**Data segment:**
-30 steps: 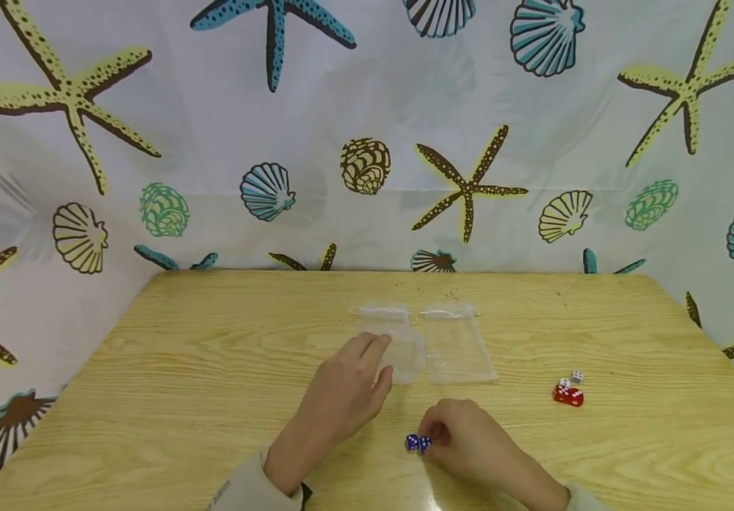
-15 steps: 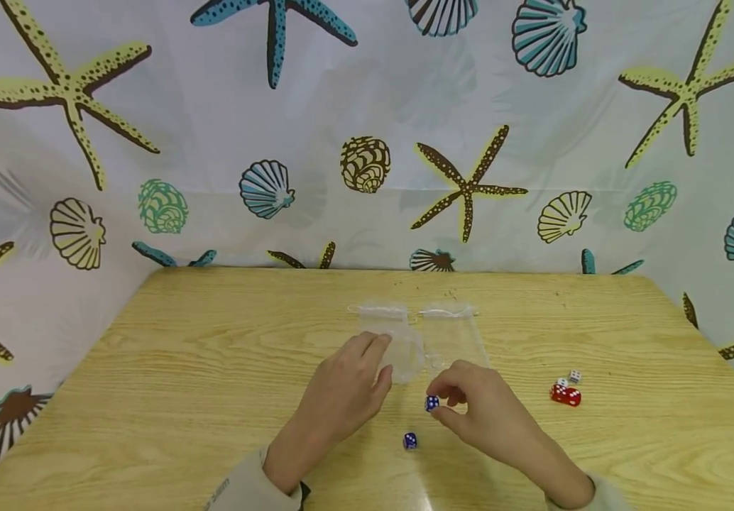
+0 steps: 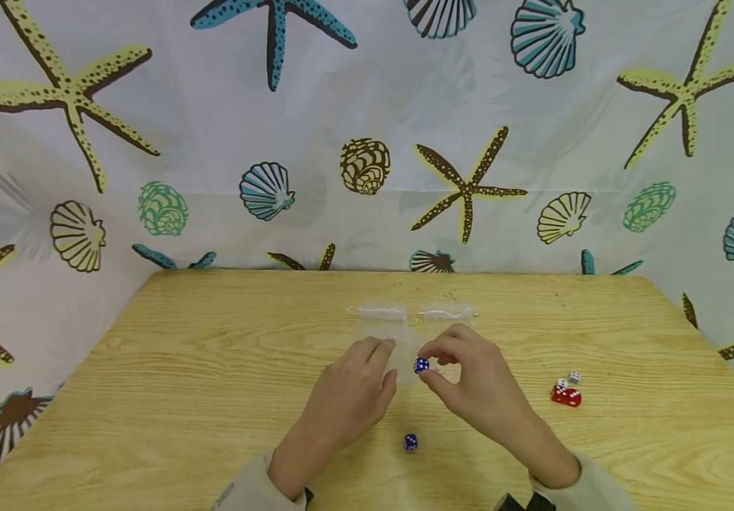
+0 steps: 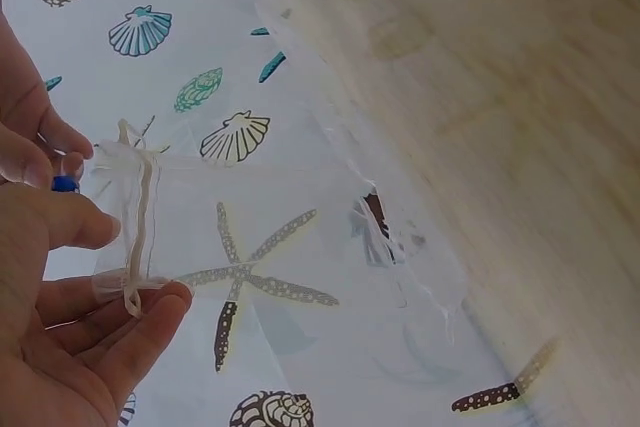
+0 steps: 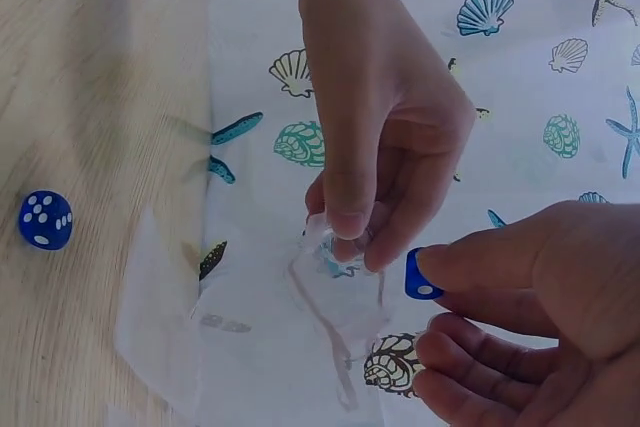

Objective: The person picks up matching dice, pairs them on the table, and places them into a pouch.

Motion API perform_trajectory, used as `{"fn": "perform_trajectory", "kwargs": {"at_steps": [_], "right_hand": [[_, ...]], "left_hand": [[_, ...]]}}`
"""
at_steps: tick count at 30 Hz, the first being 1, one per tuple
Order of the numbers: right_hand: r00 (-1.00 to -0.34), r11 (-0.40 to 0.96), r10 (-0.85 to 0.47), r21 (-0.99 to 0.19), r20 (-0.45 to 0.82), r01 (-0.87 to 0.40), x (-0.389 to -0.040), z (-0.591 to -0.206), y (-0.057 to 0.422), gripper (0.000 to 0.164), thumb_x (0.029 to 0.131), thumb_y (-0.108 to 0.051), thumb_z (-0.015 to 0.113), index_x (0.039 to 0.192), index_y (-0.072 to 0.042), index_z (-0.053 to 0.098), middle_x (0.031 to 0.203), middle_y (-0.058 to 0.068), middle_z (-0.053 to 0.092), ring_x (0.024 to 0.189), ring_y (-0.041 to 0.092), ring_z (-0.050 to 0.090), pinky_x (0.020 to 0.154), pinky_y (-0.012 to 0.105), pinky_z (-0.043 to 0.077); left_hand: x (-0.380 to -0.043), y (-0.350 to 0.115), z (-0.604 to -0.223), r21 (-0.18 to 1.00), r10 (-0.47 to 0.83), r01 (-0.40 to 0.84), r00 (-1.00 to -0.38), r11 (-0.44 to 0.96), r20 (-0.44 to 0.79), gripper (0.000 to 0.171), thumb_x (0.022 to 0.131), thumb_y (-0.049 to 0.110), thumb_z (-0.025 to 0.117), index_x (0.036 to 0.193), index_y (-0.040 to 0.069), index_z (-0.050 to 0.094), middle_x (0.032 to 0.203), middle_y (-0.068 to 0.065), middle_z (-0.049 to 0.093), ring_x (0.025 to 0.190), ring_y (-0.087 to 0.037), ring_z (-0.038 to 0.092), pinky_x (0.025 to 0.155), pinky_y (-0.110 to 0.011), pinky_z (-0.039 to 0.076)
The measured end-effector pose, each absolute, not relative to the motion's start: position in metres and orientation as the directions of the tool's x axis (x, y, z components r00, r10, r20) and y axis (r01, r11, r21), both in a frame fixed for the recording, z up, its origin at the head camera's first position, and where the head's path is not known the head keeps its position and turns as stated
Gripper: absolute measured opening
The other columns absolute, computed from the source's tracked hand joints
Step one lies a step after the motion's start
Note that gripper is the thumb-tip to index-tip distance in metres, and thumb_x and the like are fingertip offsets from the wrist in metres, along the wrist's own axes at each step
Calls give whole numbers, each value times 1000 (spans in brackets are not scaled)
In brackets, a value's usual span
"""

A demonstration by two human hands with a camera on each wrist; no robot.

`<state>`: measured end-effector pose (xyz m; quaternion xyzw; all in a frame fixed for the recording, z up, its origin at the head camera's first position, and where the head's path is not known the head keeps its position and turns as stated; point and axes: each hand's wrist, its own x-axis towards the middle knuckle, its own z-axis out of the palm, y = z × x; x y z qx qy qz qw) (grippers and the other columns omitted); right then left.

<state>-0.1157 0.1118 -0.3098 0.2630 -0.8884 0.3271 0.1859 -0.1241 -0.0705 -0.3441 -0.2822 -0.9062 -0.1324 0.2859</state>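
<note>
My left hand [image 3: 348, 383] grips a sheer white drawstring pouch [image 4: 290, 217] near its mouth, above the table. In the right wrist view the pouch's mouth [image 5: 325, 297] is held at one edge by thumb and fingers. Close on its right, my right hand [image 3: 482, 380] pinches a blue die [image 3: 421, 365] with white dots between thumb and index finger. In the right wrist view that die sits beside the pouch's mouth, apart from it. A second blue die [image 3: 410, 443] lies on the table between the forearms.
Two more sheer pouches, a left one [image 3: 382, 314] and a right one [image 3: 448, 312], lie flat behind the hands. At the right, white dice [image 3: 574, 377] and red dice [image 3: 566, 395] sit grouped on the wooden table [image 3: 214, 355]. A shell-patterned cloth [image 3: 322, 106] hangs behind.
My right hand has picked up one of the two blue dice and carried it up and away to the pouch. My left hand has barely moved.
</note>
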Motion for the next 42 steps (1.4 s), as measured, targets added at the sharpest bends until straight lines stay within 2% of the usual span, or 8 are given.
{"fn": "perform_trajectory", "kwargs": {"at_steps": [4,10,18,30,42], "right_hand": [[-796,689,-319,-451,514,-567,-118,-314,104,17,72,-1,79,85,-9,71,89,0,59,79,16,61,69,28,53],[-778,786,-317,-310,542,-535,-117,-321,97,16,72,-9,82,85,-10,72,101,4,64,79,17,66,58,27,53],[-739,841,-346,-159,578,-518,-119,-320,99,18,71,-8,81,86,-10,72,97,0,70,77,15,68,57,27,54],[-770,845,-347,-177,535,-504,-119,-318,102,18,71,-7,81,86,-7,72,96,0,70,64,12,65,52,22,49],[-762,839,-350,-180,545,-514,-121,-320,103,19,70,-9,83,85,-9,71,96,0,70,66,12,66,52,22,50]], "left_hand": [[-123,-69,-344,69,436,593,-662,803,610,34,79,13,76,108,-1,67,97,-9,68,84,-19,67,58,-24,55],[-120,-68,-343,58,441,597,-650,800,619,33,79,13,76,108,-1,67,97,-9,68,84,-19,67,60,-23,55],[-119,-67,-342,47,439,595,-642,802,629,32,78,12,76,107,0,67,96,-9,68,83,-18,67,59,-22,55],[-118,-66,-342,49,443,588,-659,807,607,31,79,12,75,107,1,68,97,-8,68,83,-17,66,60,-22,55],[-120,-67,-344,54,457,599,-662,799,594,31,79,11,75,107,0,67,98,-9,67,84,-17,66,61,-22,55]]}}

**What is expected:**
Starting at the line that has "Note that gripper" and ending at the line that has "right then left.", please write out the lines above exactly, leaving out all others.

**Answer to this exercise:**
Note that gripper is the thumb-tip to index-tip distance in metres, and thumb_x and the like are fingertip offsets from the wrist in metres, along the wrist's own axes at each step
Calls give whole numbers, each value times 1000 (spans in brackets are not scaled)
In brackets, a value's usual span
"""

A demonstration by two human hands with a camera on each wrist; no robot.

`<state>`: measured end-effector pose (xyz m; quaternion xyzw; all in a frame fixed for the recording, z up, its origin at the head camera's first position, and where the head's path is not known the head keeps its position and turns as stated; point and axes: each hand's wrist, its own x-axis towards the middle knuckle, its own z-axis out of the palm, y = z × x; x y z qx qy qz qw) (grippers and the other columns omitted); right then left.

The required output is complete.